Shown below are major requirements you might be expected to fulfill to be considered for the crime scene technician position:
- Education: They require a minimum of High School Diploma or GED plus a combination of training and experience; but an Associate degree or vocational technical degree or specialized training that is equivalent to satisfactory completion of two (2) years of college education is preferred
- Certification: Crime Scene Technician Certification is preferred, or the ability to obtain it with one (1) year from date
- Knowledge: crime scene technicians must be knowledgeable of federal, state, and local laws as well as legal procedures. A military or law enforcement experience is an advantage
- It is essential that they possess knowledge of modern police identification techniques, police photography, human relations and local law enforcement practices, policies and procedures
- It is also required that they possess knowledge of proper methods of collecting, handling, and processing evidence. They must possess a strong scientific acumen and working knowledge of the various evidence-gathering chemicals and devices to work as a crime scene technician
- Communication skills: They require verbal and written communications abilities to communicate and interact with supervisors, elected officials, employees, members of the public, and all other significant groups involved in a case
- Technology skills: They should have advance knowledge in the use of scientific software, design software, photo imaging software, and databases
- Strong organizational skills: It is important that they are able to effectively manage time and prioritize assignments/tasks in performing their job
- Analytical skills: They must have the ability to survey a crime scene, and formulate theories on how the different pieces of evidence work together to unravel a crime and follow-up on key details
- Poise: It is essential that they have the ability to work in a variety of unpleasant and sometimes gruesome environments, such as the scene of a car crash, homicide or other assault that may involve a victim of any age. They must display poise under pressure and must be able to remain calm and focused on evidence-gathering, even while working around a horrific situation
- The ability to work independently: Crime scene technicians must be able to work without supervision and exercise independent judgment in handling issues
- Attention to detail: They must also pay meticulous attention to detail in analyzing and processing crime evidence
- Flexibility: They must be willing to work a rotating schedule, including evenings, weekends, and on-call hours
- Critical thinking and problem-solving abilities: They must have the ability to put together pieces of evidence and testimony to develop stories based on their interpretation of evidence in solving crime puzzles.

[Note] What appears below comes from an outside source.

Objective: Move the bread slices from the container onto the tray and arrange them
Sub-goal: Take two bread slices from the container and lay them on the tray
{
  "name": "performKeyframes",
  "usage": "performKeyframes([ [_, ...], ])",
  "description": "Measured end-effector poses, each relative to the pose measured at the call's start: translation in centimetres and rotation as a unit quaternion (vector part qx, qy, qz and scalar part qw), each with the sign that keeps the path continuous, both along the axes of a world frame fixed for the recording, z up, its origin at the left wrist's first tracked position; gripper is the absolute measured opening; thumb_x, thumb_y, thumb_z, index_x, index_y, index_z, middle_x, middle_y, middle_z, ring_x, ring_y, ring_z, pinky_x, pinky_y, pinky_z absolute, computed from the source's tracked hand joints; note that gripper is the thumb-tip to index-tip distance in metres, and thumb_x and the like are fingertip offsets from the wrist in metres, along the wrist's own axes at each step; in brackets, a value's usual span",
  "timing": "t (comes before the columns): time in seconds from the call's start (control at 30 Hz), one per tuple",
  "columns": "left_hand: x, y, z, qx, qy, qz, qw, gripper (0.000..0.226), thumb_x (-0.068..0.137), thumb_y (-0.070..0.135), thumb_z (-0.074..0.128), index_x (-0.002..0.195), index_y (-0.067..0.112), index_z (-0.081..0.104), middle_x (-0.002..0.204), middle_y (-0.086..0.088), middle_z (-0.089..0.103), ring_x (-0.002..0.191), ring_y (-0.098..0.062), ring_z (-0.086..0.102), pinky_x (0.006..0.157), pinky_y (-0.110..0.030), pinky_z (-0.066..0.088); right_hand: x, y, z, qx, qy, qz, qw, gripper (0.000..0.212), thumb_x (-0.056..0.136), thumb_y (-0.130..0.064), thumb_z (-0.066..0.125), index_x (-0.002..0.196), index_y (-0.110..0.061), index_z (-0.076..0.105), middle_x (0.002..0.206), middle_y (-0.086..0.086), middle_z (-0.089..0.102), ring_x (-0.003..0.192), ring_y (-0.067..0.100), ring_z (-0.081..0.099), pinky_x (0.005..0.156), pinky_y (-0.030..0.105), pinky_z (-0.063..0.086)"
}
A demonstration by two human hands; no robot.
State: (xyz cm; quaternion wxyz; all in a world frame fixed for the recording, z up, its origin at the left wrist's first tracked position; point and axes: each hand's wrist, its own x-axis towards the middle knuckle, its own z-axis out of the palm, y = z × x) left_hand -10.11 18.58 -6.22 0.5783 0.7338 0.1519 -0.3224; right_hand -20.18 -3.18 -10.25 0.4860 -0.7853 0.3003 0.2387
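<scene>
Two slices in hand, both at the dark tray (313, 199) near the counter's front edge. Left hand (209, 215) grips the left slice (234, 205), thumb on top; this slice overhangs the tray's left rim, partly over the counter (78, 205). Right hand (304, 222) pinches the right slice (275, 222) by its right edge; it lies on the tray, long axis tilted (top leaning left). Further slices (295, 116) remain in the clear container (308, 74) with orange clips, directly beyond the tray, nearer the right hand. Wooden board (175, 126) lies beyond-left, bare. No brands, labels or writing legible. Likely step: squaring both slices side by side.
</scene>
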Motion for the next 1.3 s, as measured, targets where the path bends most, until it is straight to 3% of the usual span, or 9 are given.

To hire a crime scene technician, recruiters need to publish the job description for interested individuals to respond to.
If you are an employer, to recruit for this position, you can adapt your job description from the detailed sample published in this post.
The detailed information provided on duties, skills, responsibilities, and requirements of a crime scene technician provided in this post can serve as a complete and thorough guide for employers recruiting for this position to attract and recruit the most resourceful candidates for the job.
This article is also useful to individuals desirous of a career as a crime scene technician to learn all they need to know about the duties and responsibilities of the job.